__Exercise requirements__. Write out nothing except the lines running from the one containing "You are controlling" to the last line of the data, exactly as they stand.

__Data segment__.
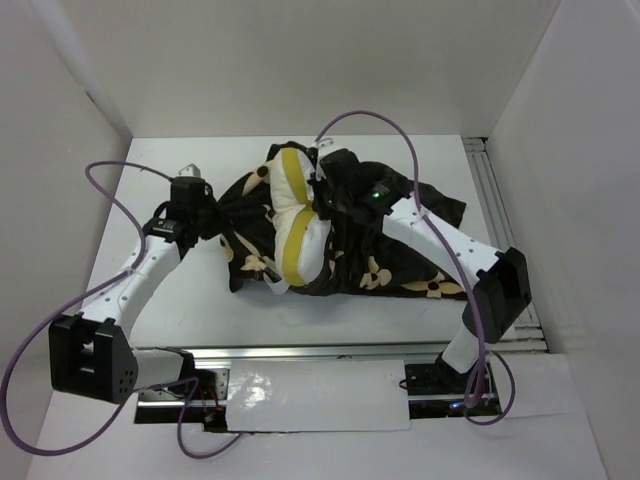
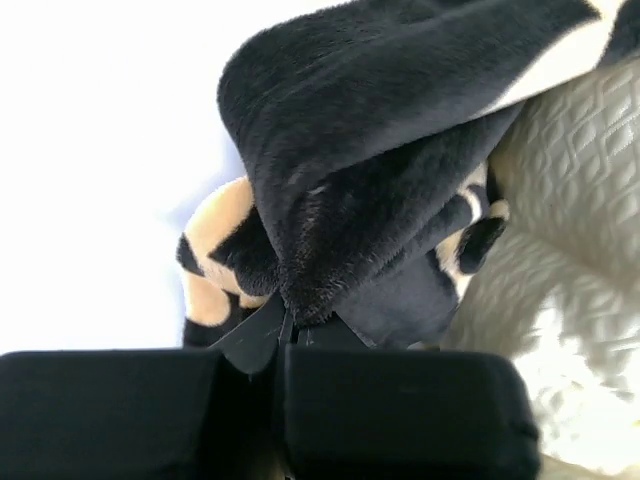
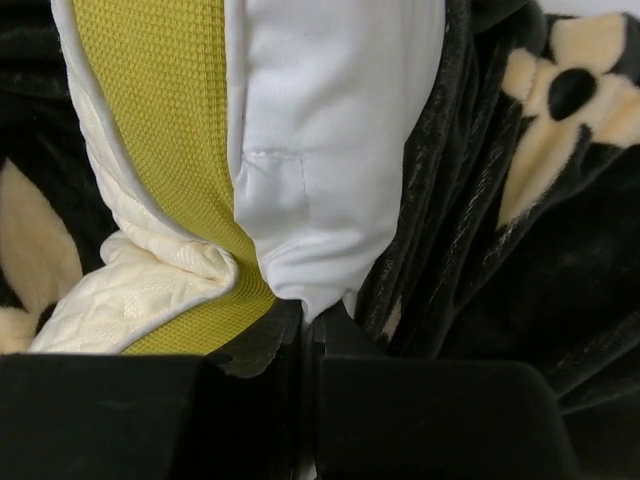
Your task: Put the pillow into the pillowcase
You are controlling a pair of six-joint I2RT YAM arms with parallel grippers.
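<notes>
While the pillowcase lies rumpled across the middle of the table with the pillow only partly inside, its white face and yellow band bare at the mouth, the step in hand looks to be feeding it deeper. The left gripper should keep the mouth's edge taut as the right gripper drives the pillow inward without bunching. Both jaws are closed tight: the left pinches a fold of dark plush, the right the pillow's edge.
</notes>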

__Response box__.
You are controlling a pair of six-joint I2RT YAM arms with parallel grippers.
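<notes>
While the pillowcase lies rumpled across the middle of the table with the pillow only partly inside, its white face and yellow band bare at the mouth, the step in hand looks to be feeding it deeper. The left gripper should keep the mouth's edge taut as the right gripper drives the pillow inward without bunching. Both jaws are closed tight: the left pinches a fold of dark plush, the right the pillow's edge.
</notes>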

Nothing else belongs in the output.